Quatre juges ont estimé que le paragraphe 37(10) ne viole pas les droits garantis à C.P. par l’article 15. Ils ont dit que le Parlement n’a pas fait preuve de discrimination envers les adolescents quand il a adopté la LSJPA. Selon ces juges, la loi établit un équilibre entre les avantages d’un mécanisme d’appel à l’encontre d’une décision et les préjudices nécessairement liés à un tel processus, par exemple le principe voulant que l’issue finale des procédures criminelles ne soit pas retardée inutilement.
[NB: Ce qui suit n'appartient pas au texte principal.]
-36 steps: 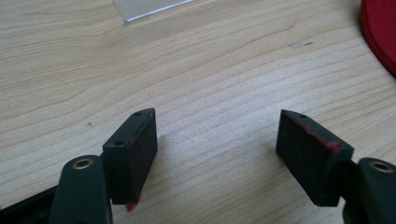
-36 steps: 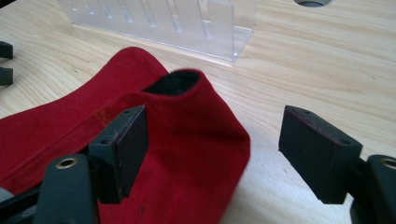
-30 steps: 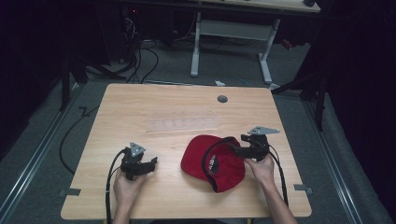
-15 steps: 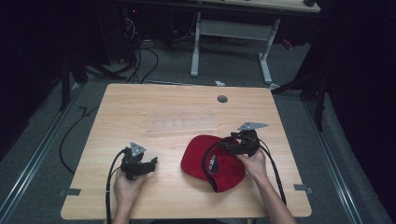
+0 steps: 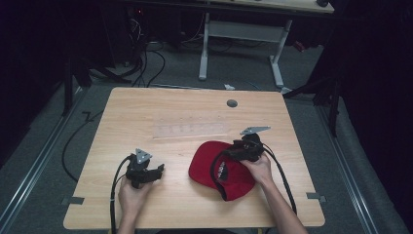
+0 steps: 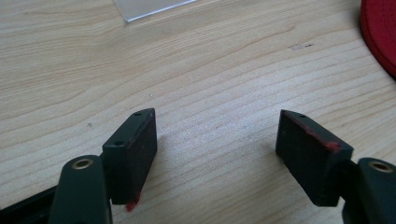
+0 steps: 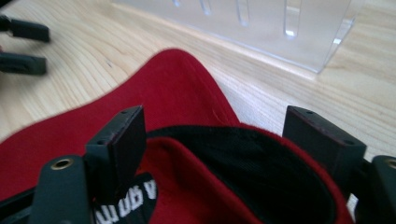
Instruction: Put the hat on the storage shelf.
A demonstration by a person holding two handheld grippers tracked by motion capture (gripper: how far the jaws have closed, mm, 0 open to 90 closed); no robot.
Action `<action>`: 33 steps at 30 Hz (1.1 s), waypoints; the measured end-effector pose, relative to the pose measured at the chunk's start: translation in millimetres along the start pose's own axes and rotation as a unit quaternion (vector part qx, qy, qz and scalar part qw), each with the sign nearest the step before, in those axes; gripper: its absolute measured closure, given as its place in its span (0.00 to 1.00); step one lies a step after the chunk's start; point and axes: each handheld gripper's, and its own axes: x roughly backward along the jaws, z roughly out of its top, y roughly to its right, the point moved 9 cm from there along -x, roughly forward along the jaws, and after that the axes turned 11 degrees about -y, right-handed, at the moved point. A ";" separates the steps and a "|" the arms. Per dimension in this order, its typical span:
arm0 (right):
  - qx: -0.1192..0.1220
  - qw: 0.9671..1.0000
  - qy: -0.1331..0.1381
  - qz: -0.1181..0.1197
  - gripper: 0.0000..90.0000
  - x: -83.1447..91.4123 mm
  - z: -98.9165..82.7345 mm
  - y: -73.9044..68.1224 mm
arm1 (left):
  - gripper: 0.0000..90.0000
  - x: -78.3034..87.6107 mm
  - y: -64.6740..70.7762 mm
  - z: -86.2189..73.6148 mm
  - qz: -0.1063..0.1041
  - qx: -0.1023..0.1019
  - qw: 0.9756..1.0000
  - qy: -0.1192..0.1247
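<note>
A red cap (image 5: 216,170) lies upside down on the wooden table (image 5: 146,107), its black inner band and white lettering showing. My right gripper (image 5: 231,154) reaches over the cap's near rim from the right. In the right gripper view the right gripper (image 7: 215,135) stands open, with the cap (image 7: 173,98) and its rim between the jaws, which are set wide and do not press on it. My left gripper (image 5: 159,171) rests low over bare wood to the left of the cap. It is open (image 6: 217,140) with nothing between the jaws; the cap's edge (image 6: 380,32) shows far right.
A clear acrylic plate (image 5: 190,130) with slots lies on the table beyond the cap; it stands close ahead (image 7: 261,28) in the right gripper view. A round grommet hole (image 5: 232,103) sits near the far edge. Cables trail off the table's front.
My right gripper has moved left and slightly down, from beside the cap to over its rim. The left gripper and the cap have stayed where they were.
</note>
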 end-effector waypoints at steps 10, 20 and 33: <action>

Un juge a conclu que le paragraphe 37(10) violait les droits garantis à C.P. par l’article 15, mais que cette violation était raisonnable suivant l’article premier de la Charte, qui précise que les droits en question peuvent être restreints, si la limite est raisonnable et justifiée dans le cadre d’une société libre et démocratique. Ce juge a affirmé que, dans le cas de C.P., la limite en question était justifiée, parce qu’elle favorise la réalisation de l’objectif qui consiste à rendre justice en temps opportun et parce que les adolescents peuvent toujours interjeter appel à la Cour suprême en demandant la permission de le faire.

La cause en bref est un document rédigé par le personnel des communications de la Cour suprême du Canada afin d’aider le public à mieux comprendre les décisions de la Cour. La cause en bref ne fait pas partie des motifs de jugement de la Cour et ne doit pas être utilisée lors de procédures judiciaires.